On the Job: The Missing 8 **1/2
A distanza di otto anni dal primo On the Job, il filippino Erik Matti ritorna sui temi della corruzione politica e della permeabilità tra potere e criminalità, con un sequel che comincia esattamente dov’era terminato il primo episodio, ma spostandosi da Manila a La Paz.
The Missing 8 era stato pensato inizialmente come una web series, poi Matti ha pensato di rilasciarlo interamente, lasciando che la grande ragnatela che ruota attorno a Zio Sisoy, giornalista, speraker radiofonico, asservito ai desideri del potente sindaco locale, Pedring Eusebio, che si vanta di aver ripulito la città dalla criminalità, ma in fondo l’ha sostituita creando un cartello tutto personale, che gestisce dalla sua grande villa.

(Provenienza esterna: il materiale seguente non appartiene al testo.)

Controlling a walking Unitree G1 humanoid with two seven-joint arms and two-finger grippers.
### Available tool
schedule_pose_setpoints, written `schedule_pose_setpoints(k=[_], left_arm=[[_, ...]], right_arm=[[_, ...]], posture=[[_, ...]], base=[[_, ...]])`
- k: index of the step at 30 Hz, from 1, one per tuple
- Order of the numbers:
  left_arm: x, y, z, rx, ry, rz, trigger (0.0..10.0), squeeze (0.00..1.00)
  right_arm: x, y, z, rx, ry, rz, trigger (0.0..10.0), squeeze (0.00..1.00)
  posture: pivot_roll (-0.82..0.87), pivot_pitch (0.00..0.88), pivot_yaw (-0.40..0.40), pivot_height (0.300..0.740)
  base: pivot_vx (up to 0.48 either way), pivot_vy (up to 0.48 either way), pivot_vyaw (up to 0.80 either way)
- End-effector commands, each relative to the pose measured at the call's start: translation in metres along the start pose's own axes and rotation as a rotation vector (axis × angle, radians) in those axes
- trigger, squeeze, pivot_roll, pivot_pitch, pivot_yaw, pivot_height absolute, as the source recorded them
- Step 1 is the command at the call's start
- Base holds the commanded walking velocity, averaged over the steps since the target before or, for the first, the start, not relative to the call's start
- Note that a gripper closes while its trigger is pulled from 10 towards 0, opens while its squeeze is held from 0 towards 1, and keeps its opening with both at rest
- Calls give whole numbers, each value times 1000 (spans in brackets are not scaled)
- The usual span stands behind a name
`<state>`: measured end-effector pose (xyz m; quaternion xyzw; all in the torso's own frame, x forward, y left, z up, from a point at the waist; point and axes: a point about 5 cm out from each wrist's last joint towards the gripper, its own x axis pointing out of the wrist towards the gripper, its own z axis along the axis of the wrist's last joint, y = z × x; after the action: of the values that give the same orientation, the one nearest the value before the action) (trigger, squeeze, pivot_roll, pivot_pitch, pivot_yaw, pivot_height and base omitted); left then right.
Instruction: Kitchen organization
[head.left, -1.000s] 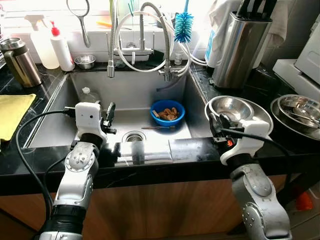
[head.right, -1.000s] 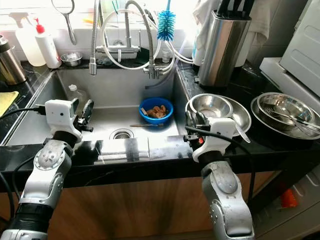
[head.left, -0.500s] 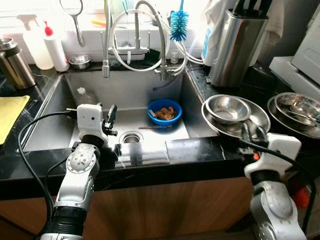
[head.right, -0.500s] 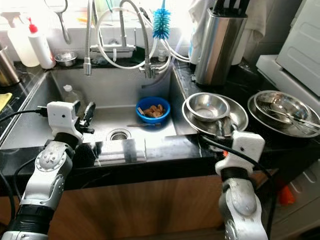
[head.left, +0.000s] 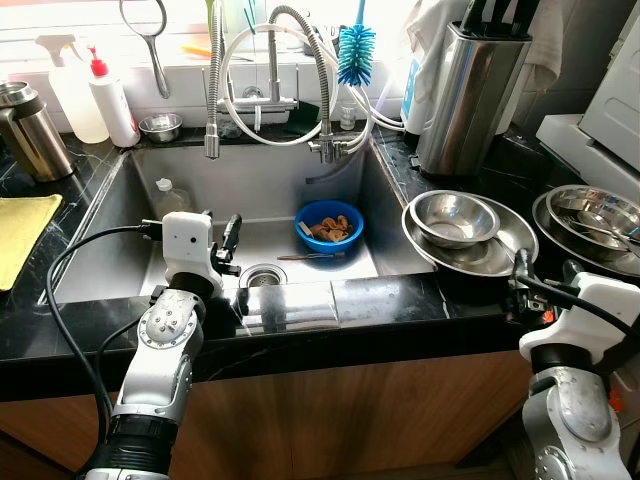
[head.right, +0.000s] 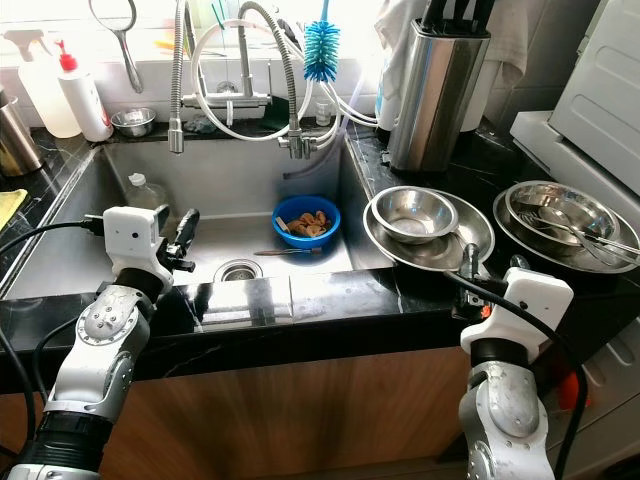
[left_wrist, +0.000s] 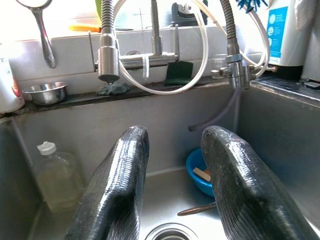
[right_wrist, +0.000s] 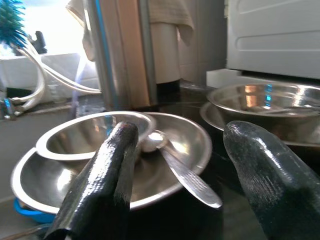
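A blue bowl (head.left: 331, 222) with food scraps sits at the back right of the steel sink (head.left: 290, 185), and a thin utensil (head.left: 310, 257) lies in front of it near the drain (head.left: 262, 275). My left gripper (head.left: 232, 240) hangs open over the sink's front left, pointing into the basin; its fingers (left_wrist: 127, 165) frame the blue bowl (left_wrist: 200, 172). On the counter to the right, a small steel bowl (head.left: 455, 212) rests in a larger one (head.left: 500, 250) with a spoon (right_wrist: 182, 175). My right gripper (head.left: 520, 268) is open just in front of that stack, holding nothing.
A plastic bottle (head.left: 172, 192) stands in the sink's left corner. Two more steel bowls (head.left: 590, 215) are at far right, a knife block (head.left: 470, 85) behind. Spray bottles (head.left: 100, 90), a thermos (head.left: 25, 115) and a yellow cloth (head.left: 20, 230) occupy the left counter. Faucet hoses (head.left: 270, 70) overhang the sink.
My right arm has swung to the right, from the sink's right rim to the front of the stacked steel bowls. The left gripper holds its place over the sink. The camera shifted slightly.
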<state>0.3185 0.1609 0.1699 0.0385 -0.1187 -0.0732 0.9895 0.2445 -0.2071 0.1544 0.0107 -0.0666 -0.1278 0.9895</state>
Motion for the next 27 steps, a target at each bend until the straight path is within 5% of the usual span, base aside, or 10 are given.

Quando il socio di Sisoy, Arnel, che dirige l’unico giornale di opposizione scompare misteriosamente con altri sette giornalisti della sua redazione, lo Zio si trova a dover fronteggiare una realtà molto più complessa di quanto aveva immaginato.

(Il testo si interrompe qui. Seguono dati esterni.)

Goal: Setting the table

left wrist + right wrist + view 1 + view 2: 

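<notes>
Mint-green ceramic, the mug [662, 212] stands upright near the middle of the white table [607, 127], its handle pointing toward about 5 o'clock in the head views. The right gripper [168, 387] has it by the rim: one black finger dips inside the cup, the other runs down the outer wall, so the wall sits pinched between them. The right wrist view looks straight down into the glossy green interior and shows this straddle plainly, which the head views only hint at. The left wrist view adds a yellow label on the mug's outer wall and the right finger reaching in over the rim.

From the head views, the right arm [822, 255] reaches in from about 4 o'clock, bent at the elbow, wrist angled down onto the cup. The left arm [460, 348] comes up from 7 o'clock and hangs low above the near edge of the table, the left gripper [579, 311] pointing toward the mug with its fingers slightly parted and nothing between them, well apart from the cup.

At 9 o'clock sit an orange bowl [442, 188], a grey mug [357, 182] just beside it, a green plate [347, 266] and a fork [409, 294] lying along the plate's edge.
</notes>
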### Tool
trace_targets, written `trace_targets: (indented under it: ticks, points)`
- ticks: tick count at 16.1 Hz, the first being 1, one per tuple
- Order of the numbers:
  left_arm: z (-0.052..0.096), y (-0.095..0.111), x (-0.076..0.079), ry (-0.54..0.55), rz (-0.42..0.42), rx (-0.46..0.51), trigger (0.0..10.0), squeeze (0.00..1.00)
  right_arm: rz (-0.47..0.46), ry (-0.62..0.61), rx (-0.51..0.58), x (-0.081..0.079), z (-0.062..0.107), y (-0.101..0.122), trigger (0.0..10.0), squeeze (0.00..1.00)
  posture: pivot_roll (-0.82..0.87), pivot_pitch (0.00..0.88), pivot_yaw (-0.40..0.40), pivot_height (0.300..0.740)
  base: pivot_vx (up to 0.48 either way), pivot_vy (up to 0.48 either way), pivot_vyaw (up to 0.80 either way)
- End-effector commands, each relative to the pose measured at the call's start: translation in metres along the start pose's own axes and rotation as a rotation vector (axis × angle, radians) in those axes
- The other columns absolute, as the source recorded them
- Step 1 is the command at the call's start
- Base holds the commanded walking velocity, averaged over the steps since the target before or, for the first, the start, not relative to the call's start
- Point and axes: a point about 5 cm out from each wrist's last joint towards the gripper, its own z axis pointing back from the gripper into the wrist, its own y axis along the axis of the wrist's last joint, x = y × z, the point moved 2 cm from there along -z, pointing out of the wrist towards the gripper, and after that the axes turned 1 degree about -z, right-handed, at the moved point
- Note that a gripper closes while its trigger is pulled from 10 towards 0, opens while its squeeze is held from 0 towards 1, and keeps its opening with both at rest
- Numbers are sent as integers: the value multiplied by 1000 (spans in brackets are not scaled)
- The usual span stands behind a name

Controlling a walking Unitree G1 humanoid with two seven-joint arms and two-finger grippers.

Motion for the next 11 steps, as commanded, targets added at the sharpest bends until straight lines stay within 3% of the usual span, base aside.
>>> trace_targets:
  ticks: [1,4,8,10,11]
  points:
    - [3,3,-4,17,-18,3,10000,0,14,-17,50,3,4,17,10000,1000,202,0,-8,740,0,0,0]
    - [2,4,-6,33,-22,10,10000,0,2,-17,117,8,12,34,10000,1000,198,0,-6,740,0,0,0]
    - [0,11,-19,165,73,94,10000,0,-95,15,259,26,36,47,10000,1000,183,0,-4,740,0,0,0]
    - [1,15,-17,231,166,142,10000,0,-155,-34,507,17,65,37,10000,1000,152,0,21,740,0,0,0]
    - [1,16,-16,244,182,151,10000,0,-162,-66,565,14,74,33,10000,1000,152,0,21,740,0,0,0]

Si sente in dovere di onorare Arnel, recuperando la schiena del cronista che era un tempo, conducendo dalle colonne del LPN una battaglia per ritrovare i giornalisti scomparsi.
Nel frattempo deve subire le pressioni del sindaco e del suo staff che vorrebbe influenzare il giornale, arrivando addirittura ad acquistarlo dalla vedova di Arnel.
Sotto traccia si muove la politica nazionale con il generale Pacheco, che muove i fili anche nel primo capitolo, che sta affrontando la candidatura per il senato, mentre il figlio dell’odiato Eusebio, Bernie, decide di correre per il ruolo di vicepresidente.
Come nel primo On the Job il lavoro sporco lo fa un detenuto, Roman, incastrato per un crimine mai commesso e usato dalla polizia di La Paz, come killer a contratto.
L’indagine di Zio Sisoy lo porterà a scoprire il coinvolgimento di Arnel in un ricatto che coinvolge Pacheco, il figlio di Eusebio e un informatore dell’NBI (National Bureau of Investigation).
Il film di Matti è ancora più complesso e ambizioso del precedente, la narrazione fluviale gli consente di imbastire un racconto corale, con almeno tre diverse sottotrame che convergono poi quando Sisoy comprende gli enormi interessi, che scorrono sottotraccia e i metodi criminali, che tutti usano contro gli altri, in una logica da homo homini lupus.
Il più forte non si fa scrupolo di usarla e mentre i corpi scompaiono senza mai riemergere, l’unica possibilità di rimanere vive è quella di manipolare l’informazione, usare i social, sfruttare la propria visibilità per rendersi intoccabili.
La rete delle menzogne e del fango sfrangia i margini della verità. Lo stesso Sisoy comprende di essere uno strumento che gli altri hanno usato finchè gli era comodo.
Uno strumento però sacrificabile.
Il film di Matti è veloce, efficace, costruito per forze concentriche che dalla pluralità convergono su Sisoy. E’ cinema di genere, brutto, sporco e cattivo. E il regista non si fa scrupolo di riempirlo di musica pop.
Le coppie oppositive di On the Job qui lasciano il posto ad un racconto con tanti punti di interesse, che appaiono lontani e poi si scoprono tutti collegati.
La messa in scena urbana lascia spazio ad un film soprattutto di interni, girato tra la redazione del’LPN, quella della radio, la casa di Eusebio e il carcere dove è rinchiuso Roman.
Amarissimo e disilluso, The Missing 8 è un classico racconto antieroico, in cui l’improbabile Sisoy, marionetta di un potere ventriloquo, acquista la propria autonomia, rompe i fili e ritrova una voce autonoma.
La corruzione è una melma che lambisce tutti: politici locali, informazione, potere economico, senatori, polizia e criminali comuni.
Ciascuno è chiamato ad interpretare un ruolo, mentre l’opinione pubblica è manipolata e confusa.
La critica alla politica di Duterte, qui si fa ancor più radicale, mascherata sotto le insegne del film di genere, che Matti conosce e padroneggia senza paura di sporcarsi le mani e con i mezzi limitati di cui dispone, si conferma regista ispirato e popolare.